- PROBLEM TO WORK ON
Will you output all of the data below exactly, omitting the images?

########

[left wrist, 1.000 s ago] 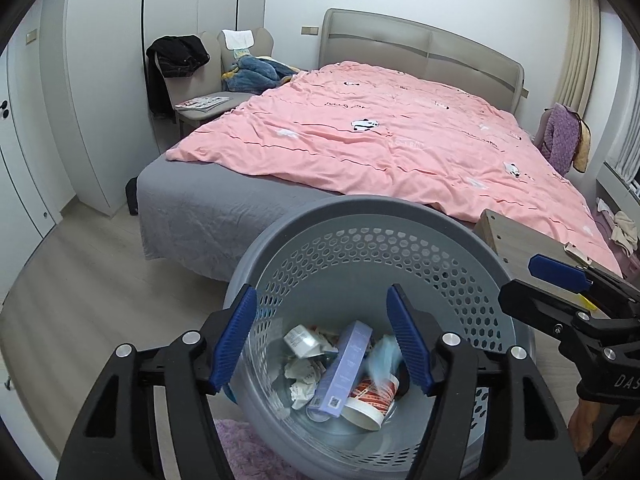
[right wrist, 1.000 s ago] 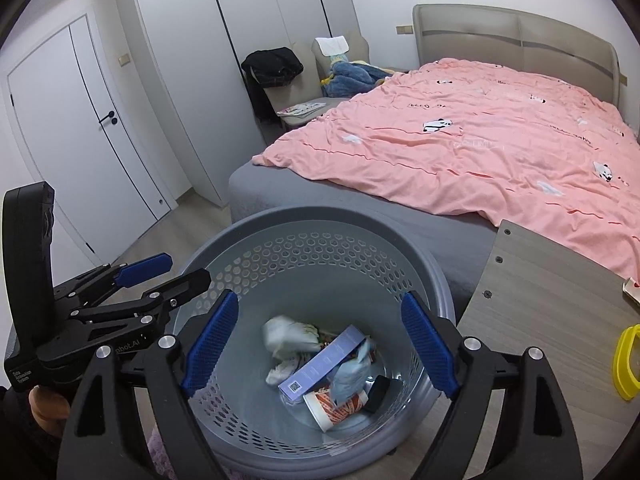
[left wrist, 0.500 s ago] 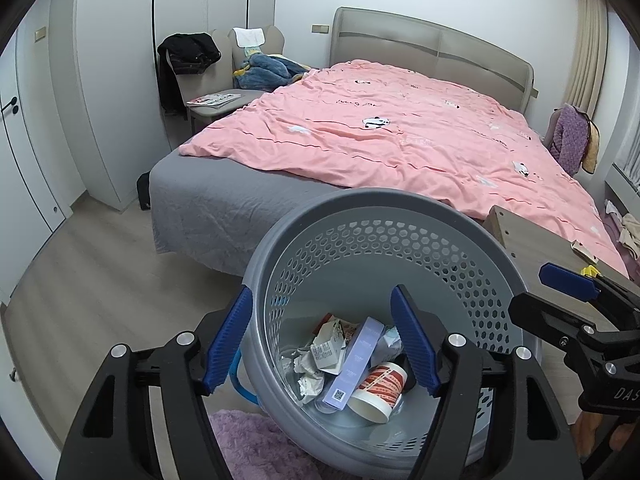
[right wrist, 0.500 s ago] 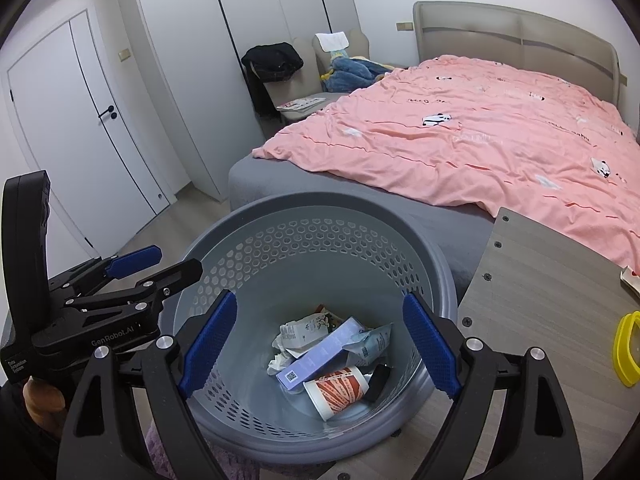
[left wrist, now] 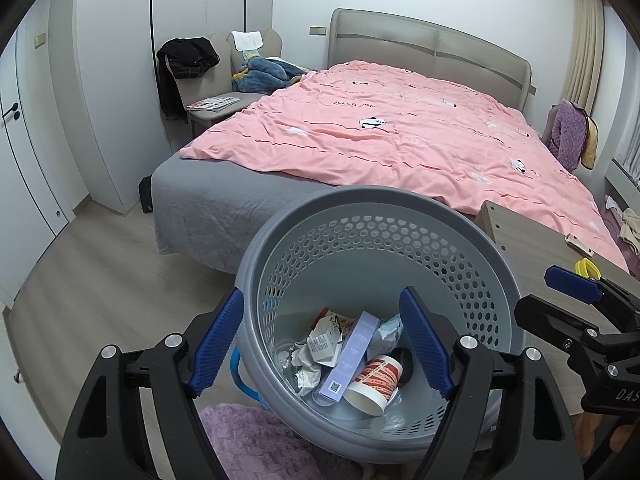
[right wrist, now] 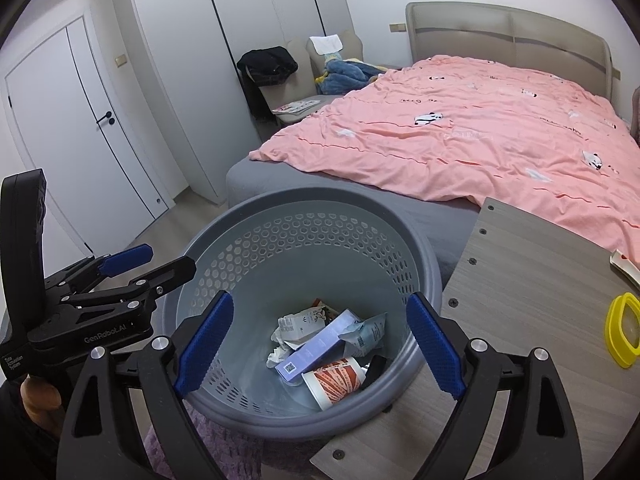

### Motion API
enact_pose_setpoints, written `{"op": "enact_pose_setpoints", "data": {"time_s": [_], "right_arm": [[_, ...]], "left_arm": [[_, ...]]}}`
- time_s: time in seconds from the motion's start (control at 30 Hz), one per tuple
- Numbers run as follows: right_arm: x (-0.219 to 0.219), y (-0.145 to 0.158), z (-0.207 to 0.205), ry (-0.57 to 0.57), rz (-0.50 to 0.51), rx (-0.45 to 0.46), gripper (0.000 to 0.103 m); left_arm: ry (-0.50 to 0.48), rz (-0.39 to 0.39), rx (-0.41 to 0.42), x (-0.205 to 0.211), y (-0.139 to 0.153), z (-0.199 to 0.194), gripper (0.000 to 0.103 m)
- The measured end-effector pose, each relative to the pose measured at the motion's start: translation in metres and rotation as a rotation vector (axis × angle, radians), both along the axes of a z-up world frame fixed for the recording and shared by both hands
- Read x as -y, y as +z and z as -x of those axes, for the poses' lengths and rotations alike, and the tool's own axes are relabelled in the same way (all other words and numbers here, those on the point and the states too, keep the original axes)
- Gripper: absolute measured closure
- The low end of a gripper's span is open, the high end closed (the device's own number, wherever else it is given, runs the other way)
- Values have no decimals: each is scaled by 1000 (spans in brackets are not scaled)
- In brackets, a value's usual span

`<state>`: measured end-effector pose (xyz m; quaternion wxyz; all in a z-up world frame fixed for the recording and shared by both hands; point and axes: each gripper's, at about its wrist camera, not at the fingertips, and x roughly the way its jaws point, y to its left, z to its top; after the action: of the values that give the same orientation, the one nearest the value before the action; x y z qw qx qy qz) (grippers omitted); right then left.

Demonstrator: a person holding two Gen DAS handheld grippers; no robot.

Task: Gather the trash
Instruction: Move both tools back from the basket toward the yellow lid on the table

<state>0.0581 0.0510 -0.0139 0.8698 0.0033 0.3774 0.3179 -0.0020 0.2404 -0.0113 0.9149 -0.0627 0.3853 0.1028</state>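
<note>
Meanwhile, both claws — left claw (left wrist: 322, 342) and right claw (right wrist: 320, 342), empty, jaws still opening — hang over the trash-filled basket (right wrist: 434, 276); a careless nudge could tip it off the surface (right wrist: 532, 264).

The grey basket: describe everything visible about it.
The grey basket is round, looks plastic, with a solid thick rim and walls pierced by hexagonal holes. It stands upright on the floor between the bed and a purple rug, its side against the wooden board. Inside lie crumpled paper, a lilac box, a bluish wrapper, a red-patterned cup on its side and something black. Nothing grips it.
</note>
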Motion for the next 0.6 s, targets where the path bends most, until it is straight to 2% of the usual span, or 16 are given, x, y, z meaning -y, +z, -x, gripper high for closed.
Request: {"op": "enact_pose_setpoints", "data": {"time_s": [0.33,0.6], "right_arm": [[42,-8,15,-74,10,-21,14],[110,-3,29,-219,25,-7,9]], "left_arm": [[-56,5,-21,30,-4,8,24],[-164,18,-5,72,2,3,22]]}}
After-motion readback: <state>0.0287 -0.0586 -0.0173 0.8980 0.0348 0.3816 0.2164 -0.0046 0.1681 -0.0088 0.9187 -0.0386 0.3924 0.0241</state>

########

- RESPONSE FOR THIS EXERCISE
[left wrist, 1.000 s ago] 
[right wrist, 1.000 s ago] 
[left wrist, 0.500 s ago] 
[right wrist, 0.500 s ago] 
[left wrist, now] 
[right wrist, now] 

### Motion API
enact_pose_setpoints, written `{"op": "enact_pose_setpoints", "data": {"time_s": [_], "right_arm": [[_, ...]], "left_arm": [[_, ...]]}}`
- time_s: time in seconds from the motion's start (control at 30 Hz), one per tuple
- Numbers run as follows: right_arm: x (-0.219 to 0.219), y (-0.145 to 0.158), z (-0.207 to 0.205), ry (-0.57 to 0.57), rz (-0.50 to 0.51), rx (-0.45 to 0.46), gripper (0.000 to 0.103 m); left_arm: ry (-0.50 to 0.48), rz (-0.39 to 0.39), rx (-0.41 to 0.42), x (-0.205 to 0.211), y (-0.139 to 0.153), z (-0.199 to 0.194), gripper (0.000 to 0.103 m)
- The measured end-effector pose, each relative to the pose measured at the motion's start: translation in metres and rotation as a rotation vector (axis × angle, radians), both along the axes of a z-up world frame fixed for the recording and shared by both hands
- Read x as -y, y as +z and z as -x of those axes, for the poses' lengths and rotations alike, and the tool's own axes are relabelled in the same way (all other words and numbers here, those on the point and the states too, keep the original axes)
- Gripper: absolute measured closure
- The low end of a gripper's span is open, the high end closed (the device's own number, wherever else it is given, runs the other way)
- Values have no decimals: each is scaled by 1000 (spans in brackets are not scaled)
- In brackets, a value's usual span

`<state>`: measured end-effector pose (xyz m; quaternion wxyz; all in a z-up world frame fixed for the recording and shared by both hands; point and axes: each gripper's, at about its wrist camera, not at the fingertips, and x roughly the way its jaws point, y to its left, z to its top; after the action: of the values that give the same orientation, the one nearest the value before the action; x y z qw qx qy qz) (grippers omitted); right then left.

Demonstrator: a person holding two Gen DAS handheld grippers; no robot.

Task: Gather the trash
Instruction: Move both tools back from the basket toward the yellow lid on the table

<state>0.0581 0.0510 -0.0139 0.8698 0.0033 0.3774 0.3179 -0.0020 0.2404 -0.0113 0.9149 -0.0627 0.3853 0.1028</state>
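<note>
Meanwhile, both claws — left claw (left wrist: 322, 342) and right claw (right wrist: 320, 342), empty, jaws still opening — hang over the trash-filled basket (right wrist: 434, 276); a careless nudge could tip it off the surface (right wrist: 532, 264).

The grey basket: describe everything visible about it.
The grey basket is round, looks plastic, with a solid thick rim and walls pierced by hexagonal holes. It stands upright on the floor between the bed and a purple rug, its side against the wooden board. Inside lie crumpled paper, a lilac box, a bluish wrapper, a red-patterned cup on its side and something black. Nothing grips it.
</note>
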Motion for the next 0.6 s, targets where the path bends most, until it is straight to 2% of the usual span, or 16 are given, x, y, z meaning -y, +z, -x, gripper high for closed.
Request: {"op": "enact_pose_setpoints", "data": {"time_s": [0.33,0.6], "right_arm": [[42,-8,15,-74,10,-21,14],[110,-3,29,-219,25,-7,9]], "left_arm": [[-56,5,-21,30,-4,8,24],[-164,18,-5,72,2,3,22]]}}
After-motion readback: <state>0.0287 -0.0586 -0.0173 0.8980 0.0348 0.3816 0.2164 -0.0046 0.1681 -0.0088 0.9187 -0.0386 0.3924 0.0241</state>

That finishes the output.